▶ SUPPLIED INFORMATION
════

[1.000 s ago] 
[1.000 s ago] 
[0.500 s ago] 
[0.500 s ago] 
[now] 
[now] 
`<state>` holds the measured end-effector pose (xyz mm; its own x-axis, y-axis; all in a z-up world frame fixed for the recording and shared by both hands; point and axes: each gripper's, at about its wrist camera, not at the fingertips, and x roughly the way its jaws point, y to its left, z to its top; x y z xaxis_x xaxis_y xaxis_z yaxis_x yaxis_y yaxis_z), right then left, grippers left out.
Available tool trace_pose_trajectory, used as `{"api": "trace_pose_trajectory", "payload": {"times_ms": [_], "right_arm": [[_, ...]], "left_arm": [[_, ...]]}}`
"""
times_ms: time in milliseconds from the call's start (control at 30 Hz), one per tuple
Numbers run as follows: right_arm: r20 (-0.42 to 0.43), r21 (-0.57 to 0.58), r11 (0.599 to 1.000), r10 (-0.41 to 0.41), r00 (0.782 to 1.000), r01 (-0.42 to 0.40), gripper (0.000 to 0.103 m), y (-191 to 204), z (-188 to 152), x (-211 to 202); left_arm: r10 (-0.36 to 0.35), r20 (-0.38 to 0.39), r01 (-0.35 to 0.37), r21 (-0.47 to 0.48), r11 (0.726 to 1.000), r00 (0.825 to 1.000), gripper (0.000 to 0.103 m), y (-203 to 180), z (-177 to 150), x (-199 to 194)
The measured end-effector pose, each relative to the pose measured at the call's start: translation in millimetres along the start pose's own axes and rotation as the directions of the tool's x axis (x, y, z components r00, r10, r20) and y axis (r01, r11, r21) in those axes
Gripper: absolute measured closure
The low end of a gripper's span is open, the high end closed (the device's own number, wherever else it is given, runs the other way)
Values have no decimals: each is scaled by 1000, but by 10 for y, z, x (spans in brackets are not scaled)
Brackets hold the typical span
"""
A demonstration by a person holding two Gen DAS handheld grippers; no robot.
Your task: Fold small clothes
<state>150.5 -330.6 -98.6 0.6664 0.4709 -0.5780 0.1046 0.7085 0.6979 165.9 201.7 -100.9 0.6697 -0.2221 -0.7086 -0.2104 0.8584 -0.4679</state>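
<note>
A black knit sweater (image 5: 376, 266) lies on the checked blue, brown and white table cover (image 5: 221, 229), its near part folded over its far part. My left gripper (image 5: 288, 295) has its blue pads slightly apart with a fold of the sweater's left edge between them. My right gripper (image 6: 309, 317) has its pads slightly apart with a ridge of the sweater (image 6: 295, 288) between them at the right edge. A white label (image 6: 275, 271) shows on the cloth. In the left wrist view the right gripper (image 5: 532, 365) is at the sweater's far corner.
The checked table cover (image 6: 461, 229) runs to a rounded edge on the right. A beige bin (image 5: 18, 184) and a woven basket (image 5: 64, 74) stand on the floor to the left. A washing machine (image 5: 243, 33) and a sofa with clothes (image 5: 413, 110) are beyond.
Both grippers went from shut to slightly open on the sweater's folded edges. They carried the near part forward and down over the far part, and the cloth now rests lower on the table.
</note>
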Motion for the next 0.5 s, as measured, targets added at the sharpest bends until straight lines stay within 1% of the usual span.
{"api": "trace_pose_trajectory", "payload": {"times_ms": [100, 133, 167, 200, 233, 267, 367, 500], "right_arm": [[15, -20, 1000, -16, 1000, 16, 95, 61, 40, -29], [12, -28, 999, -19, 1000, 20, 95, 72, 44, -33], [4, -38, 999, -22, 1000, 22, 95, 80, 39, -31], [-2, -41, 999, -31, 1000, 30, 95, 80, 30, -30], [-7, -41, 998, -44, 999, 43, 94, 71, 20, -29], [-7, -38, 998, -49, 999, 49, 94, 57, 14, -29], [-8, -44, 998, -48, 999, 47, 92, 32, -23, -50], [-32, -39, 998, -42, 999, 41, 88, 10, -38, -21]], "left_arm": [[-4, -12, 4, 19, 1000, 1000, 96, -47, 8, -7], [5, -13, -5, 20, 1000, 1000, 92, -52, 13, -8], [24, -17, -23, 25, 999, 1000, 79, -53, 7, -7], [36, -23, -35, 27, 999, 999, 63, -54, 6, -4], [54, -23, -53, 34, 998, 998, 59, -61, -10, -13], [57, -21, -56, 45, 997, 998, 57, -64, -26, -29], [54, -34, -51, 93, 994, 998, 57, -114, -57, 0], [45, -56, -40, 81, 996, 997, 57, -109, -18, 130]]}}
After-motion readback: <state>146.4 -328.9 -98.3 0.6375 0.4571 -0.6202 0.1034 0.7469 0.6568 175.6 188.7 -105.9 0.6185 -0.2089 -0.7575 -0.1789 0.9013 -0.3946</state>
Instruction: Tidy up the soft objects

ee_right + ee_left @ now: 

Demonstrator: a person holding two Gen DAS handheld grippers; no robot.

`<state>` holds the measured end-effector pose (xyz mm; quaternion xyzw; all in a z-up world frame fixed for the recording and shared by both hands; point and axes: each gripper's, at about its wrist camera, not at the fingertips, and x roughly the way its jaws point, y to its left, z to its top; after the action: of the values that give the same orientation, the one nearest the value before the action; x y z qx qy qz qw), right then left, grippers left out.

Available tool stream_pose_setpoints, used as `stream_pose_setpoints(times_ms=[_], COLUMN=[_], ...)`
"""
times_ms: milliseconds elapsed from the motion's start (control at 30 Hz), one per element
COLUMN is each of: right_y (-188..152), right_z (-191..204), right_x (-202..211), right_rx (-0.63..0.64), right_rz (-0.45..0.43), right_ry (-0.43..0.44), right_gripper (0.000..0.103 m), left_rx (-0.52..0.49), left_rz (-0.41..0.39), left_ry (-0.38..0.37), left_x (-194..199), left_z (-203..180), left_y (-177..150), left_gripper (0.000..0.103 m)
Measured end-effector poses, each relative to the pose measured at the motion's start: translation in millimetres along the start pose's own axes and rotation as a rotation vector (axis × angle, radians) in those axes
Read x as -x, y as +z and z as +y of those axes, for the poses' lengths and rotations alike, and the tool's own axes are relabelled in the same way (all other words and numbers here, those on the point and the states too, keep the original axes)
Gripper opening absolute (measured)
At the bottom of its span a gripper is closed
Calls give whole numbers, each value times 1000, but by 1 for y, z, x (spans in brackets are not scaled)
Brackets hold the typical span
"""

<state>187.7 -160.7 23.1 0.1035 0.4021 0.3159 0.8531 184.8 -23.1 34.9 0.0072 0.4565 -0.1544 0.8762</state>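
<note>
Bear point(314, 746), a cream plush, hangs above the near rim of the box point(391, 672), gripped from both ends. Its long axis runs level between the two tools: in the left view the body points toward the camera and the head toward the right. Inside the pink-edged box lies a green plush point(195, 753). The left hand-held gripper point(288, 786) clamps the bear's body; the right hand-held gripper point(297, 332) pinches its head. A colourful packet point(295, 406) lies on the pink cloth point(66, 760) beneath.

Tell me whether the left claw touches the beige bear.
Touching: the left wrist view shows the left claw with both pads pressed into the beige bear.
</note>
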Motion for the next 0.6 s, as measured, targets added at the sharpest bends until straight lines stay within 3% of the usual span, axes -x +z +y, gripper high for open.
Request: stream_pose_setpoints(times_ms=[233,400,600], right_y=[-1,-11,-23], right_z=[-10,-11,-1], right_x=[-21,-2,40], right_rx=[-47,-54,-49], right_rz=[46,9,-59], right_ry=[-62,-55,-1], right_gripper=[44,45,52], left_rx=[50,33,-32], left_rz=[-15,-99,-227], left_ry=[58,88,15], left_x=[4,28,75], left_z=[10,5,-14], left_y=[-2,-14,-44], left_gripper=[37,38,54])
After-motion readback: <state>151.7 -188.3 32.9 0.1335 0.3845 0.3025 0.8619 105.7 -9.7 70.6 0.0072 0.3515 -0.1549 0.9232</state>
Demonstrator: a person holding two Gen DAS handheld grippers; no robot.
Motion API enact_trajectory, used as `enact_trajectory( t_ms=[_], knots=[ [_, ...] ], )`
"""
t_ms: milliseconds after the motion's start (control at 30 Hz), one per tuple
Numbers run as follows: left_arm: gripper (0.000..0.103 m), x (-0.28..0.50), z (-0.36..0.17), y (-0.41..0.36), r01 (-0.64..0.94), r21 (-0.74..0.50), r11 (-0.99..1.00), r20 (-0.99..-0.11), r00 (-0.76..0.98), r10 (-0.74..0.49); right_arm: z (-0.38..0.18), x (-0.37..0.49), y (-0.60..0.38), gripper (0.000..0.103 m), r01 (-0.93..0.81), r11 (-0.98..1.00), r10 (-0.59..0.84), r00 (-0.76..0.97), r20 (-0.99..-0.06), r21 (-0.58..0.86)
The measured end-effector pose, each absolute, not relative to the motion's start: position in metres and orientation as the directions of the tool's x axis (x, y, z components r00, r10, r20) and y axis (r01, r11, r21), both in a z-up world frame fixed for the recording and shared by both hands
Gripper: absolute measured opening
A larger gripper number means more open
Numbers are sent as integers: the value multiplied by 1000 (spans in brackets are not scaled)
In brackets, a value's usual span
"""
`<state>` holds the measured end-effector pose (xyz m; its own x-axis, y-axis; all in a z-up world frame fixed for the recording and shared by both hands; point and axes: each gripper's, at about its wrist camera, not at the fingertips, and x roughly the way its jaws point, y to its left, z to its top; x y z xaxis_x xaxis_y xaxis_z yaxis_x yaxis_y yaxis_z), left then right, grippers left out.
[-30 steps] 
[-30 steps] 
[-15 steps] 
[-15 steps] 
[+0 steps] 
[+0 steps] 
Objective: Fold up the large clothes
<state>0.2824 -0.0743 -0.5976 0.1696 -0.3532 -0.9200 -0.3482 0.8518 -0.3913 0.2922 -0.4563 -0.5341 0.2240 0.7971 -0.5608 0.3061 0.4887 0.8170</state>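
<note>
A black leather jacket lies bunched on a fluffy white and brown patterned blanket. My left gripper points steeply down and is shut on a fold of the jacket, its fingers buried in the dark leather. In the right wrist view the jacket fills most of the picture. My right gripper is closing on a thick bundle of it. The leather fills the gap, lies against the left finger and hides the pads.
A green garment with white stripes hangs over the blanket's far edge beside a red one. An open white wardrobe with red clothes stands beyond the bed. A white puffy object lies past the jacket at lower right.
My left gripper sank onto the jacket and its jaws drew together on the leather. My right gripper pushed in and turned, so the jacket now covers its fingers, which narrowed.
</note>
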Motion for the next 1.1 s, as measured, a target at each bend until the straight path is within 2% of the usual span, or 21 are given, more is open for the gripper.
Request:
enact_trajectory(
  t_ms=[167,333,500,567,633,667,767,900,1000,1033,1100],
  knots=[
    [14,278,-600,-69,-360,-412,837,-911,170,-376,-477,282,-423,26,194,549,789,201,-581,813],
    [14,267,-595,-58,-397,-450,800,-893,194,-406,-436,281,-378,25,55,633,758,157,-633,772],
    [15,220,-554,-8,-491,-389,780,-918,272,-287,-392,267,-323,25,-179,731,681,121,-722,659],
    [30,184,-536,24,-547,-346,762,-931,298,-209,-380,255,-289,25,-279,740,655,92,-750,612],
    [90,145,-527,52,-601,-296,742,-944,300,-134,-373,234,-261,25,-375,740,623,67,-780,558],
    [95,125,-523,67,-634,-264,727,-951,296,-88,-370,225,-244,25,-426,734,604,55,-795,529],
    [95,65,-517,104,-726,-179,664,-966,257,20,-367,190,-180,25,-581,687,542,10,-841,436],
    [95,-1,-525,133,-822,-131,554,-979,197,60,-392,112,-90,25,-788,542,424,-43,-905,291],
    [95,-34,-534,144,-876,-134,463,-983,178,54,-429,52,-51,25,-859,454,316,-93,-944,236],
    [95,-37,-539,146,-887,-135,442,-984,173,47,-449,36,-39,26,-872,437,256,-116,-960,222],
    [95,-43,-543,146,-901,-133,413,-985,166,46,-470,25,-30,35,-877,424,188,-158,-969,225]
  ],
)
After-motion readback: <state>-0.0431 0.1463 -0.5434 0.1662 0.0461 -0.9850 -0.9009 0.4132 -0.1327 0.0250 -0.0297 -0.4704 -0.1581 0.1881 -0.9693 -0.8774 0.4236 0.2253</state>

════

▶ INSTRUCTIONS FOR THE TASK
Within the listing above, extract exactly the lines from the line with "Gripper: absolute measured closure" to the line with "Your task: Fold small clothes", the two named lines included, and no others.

▶ PROBLEM SOLUTION
Gripper: absolute measured closure
The low end of a gripper's span is open, the high end closed (the device's own number, wherever else it is given, runs the other way)
Values have no decimals: each is scaled by 1000, but by 10 for y, z, x (spans in brackets are not scaled)
Brackets hold the typical span
"""
A demonstration by a person holding two Gen DAS handheld grippers; no robot.
Your task: Fold small clothes

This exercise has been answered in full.